In 1970, she met Juan Espinosa who was returning from fighting in Vietnam. They married in 1971 and moved to Boulder, where they both attended the University of Colorado Boulder.

She received an M.A. in Non-Profit Management at Regis University, where she was a Colorado Trust Fellow.

==Activism==
Espinosa started a Chicano student newspaper called El Diario, and was a co-chair of the United Mexican American Students (UMAS) group. She and Juan became heavily involved in El Movimiento in Colorado. Because of their student newspaper, they joined many of the major events as journalists such as Cesar Chavez and the United Farm Workers, the La Raza Unida Party in Texas, and the Crusade for Justice with Corky Gonzalez in Denver.

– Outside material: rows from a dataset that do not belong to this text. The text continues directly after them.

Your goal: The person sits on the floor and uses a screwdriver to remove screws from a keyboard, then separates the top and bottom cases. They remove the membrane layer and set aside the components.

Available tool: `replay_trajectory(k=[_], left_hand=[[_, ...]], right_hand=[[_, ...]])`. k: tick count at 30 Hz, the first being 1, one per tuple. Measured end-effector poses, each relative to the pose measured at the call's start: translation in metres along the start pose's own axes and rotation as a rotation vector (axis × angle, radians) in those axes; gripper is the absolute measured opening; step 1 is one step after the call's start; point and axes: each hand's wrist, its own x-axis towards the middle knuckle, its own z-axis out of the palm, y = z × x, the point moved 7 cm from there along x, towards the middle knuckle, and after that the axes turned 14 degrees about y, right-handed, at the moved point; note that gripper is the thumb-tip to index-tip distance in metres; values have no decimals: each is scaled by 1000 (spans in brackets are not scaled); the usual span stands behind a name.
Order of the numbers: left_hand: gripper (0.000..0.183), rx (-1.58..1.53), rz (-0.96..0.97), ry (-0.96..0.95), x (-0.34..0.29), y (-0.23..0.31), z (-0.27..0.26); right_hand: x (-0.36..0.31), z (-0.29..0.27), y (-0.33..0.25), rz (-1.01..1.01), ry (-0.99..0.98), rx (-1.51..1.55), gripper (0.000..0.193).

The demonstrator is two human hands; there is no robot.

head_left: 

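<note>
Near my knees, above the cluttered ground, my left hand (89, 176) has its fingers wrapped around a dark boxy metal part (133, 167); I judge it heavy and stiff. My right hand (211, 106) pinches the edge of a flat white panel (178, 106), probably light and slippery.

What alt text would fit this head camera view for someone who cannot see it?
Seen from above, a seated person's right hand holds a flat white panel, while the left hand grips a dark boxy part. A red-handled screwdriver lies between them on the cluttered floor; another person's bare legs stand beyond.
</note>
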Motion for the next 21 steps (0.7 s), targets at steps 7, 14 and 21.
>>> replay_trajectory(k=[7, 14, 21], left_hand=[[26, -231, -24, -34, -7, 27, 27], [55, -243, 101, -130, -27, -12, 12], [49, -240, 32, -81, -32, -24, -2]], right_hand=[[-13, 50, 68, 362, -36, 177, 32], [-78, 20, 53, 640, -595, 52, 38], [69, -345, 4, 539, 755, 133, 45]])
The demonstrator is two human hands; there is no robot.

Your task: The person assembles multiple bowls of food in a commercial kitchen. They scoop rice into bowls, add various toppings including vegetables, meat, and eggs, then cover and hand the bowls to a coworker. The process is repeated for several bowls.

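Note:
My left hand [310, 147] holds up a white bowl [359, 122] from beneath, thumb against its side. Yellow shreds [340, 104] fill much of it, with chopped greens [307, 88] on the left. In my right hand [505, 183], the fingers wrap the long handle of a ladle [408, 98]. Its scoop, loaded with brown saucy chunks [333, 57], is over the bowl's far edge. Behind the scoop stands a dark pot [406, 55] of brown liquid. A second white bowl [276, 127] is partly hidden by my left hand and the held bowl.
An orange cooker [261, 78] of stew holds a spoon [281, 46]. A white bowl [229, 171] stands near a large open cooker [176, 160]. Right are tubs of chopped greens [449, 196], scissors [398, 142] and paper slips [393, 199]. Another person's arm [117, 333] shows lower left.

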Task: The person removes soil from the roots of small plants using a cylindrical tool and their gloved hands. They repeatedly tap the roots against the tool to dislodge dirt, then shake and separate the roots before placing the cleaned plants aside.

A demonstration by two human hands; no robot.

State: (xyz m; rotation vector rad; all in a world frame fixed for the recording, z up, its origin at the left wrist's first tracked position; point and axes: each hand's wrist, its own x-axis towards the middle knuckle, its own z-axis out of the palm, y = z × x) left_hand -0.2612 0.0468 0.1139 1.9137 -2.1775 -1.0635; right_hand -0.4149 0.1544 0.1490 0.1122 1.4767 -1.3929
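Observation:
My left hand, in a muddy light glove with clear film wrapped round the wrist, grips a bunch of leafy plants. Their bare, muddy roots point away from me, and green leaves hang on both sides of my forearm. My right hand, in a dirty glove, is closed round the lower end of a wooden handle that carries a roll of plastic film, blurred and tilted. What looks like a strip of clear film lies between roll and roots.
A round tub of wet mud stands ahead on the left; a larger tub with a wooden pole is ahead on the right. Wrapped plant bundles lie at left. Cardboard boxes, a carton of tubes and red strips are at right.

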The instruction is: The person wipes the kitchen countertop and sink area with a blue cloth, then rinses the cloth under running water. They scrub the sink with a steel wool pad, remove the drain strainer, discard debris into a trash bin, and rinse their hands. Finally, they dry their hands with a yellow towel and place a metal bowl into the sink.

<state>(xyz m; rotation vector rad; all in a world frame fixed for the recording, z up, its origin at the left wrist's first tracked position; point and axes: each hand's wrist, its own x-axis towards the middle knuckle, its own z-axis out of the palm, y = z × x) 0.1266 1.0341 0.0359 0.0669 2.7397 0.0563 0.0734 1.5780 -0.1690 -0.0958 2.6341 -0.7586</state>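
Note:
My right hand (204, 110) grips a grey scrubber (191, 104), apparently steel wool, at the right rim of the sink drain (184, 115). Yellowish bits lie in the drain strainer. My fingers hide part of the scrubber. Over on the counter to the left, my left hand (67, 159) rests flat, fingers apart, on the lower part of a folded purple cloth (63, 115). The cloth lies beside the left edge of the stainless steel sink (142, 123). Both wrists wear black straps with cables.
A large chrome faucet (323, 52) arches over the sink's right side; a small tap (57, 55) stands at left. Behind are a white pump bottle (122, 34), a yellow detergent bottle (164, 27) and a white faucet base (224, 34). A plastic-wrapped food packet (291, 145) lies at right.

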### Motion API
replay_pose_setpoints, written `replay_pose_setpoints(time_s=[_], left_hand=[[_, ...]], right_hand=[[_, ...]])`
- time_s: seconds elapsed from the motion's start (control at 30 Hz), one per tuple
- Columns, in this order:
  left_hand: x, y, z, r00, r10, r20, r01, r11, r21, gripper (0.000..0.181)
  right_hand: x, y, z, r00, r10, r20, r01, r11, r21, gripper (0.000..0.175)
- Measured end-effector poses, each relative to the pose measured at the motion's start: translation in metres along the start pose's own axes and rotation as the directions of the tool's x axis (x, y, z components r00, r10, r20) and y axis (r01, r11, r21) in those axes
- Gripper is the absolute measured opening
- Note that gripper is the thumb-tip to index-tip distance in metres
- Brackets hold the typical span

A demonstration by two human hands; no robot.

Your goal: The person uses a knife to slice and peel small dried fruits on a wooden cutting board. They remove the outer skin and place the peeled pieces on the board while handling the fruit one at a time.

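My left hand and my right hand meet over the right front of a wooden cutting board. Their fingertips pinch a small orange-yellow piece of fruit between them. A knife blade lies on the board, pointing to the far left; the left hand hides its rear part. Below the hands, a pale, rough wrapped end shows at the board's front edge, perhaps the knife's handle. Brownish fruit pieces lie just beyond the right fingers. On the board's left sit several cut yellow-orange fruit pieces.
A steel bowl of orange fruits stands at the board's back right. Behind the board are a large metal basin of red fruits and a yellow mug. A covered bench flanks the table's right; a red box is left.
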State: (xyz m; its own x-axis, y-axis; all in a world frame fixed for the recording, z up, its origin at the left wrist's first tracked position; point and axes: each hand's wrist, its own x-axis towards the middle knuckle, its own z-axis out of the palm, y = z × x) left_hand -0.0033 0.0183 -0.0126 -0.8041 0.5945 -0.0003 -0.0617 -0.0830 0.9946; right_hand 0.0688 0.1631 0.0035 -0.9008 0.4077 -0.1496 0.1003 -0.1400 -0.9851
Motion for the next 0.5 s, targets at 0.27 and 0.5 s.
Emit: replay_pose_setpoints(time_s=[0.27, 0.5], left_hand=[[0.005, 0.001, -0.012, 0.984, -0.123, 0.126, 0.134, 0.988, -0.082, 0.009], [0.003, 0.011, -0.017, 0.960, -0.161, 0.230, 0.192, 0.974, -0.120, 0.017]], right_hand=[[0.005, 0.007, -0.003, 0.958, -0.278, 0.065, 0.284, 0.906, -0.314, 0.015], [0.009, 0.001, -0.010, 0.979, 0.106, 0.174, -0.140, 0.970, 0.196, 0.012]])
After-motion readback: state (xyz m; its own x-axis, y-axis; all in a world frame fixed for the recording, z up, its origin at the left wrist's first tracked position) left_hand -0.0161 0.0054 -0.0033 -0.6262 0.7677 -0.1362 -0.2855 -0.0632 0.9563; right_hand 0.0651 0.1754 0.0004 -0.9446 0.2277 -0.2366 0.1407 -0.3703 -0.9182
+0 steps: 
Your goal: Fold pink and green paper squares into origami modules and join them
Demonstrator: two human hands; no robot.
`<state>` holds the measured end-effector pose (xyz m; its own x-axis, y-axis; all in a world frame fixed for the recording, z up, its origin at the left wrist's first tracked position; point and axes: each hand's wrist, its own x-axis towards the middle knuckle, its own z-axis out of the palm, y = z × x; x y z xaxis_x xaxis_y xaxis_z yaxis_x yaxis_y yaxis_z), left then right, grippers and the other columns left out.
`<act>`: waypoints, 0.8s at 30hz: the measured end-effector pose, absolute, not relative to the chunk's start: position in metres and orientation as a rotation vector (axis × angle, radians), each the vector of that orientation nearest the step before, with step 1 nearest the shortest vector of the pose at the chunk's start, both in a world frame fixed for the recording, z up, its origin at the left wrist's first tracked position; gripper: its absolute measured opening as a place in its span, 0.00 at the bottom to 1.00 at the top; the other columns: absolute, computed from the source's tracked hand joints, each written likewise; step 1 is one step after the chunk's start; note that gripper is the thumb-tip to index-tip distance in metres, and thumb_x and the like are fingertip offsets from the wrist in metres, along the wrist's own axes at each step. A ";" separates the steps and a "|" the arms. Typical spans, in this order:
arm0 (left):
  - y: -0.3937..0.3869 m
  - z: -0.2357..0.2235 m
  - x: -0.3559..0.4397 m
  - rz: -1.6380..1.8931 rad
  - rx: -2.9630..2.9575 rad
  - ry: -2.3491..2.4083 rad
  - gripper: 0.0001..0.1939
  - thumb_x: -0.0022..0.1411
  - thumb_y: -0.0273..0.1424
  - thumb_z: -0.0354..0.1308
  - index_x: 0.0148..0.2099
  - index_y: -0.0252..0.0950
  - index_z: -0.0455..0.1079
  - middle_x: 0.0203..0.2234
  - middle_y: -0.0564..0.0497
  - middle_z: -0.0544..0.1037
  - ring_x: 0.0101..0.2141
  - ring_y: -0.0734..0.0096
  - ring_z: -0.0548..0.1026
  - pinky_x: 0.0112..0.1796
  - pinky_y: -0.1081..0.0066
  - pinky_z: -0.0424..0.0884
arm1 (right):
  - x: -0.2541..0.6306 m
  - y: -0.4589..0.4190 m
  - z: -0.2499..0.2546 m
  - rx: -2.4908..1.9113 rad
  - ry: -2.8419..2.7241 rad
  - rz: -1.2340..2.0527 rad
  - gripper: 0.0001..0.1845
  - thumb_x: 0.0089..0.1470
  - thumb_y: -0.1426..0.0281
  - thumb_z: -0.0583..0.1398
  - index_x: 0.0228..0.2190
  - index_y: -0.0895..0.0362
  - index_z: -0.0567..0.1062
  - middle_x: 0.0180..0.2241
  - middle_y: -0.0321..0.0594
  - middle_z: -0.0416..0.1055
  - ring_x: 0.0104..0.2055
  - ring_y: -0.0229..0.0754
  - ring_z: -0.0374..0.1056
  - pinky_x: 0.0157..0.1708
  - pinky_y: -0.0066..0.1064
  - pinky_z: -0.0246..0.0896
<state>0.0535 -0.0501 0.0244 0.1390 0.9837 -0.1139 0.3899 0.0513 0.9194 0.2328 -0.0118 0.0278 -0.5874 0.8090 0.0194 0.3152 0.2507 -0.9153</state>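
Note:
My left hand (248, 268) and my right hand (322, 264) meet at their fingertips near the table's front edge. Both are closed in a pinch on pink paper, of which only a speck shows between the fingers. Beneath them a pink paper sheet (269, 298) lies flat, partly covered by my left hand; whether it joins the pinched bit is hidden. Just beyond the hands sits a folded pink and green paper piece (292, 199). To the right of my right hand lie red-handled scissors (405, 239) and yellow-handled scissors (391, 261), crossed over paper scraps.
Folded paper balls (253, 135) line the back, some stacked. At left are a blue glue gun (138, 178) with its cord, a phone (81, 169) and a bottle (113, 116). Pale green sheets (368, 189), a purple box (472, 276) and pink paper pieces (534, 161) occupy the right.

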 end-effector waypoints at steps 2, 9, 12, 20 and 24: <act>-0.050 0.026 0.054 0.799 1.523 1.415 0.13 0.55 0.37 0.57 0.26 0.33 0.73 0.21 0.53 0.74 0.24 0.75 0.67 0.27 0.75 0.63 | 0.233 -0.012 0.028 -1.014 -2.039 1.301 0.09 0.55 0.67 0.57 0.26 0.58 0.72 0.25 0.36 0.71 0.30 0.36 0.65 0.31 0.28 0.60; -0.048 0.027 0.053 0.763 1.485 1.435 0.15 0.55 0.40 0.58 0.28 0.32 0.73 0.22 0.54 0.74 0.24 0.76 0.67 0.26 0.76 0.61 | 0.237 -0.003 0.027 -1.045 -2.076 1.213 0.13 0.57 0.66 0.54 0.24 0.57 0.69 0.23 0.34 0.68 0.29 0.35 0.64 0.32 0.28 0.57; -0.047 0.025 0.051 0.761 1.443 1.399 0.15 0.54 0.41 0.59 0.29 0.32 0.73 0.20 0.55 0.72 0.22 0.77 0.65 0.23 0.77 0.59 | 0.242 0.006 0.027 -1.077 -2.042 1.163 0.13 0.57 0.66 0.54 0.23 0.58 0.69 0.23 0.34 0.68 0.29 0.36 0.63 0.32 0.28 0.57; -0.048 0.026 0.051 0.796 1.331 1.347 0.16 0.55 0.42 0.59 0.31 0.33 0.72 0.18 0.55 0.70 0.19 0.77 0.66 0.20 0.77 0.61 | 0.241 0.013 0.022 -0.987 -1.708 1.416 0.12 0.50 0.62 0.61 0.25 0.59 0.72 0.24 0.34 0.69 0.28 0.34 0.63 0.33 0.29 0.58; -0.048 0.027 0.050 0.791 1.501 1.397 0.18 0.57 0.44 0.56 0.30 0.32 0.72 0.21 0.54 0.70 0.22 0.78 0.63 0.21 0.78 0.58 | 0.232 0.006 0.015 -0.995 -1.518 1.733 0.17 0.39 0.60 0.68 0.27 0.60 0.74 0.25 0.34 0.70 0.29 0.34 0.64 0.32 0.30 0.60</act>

Espinosa and other activists challenged CU's curriculum which excluded Chicano subjects, and protested discrimination. During her time as a student, she focused on supporting women who could not attend UMAS meetings because they were mothers or working women. Espinosa was friends with Los Seis de Boulder.

They went to Mexico to study for six months after Juan graduated from CU Boulder. When they returned to the US, they settled in Pueblo, Colorado. They have four daughters. Espinosa returned to college at the University of Southern Colorado. She received a B.S. degree in history and Chicano studies in 1975.

The Espinosas, David Martinez, and Pablo Mora started the Pueblo-based newspaper, La Cucaracha. It focused on issues that were important to Chicanos. The paper informed the community and documented El Movimiento. The paper ran from about 1968-1974 and operated out of the Espinosa's house.

In 1988, she became the director of El Pueblo Museum for the Colorado Historical Society. Under her guidance, the museum moved from an old airplane hangar to a historic location in downtown Pueblo. She was involved in city planning and the renovation of downtown Pueblo.

In 2015, she co-curated the exhibit at History Colorado Center in Denver, "El Moviemento: The Chicano Movement in Colorado."

==Published works==

- Mora-Espinosa, Deborah. "Teresita Sandoval: Woman in Between." La Gente : Hispano History and Life in Colorado. Ed. C. de Baca, Vincent. Denver, Colo: Colorado Historical Society, 1998. Print.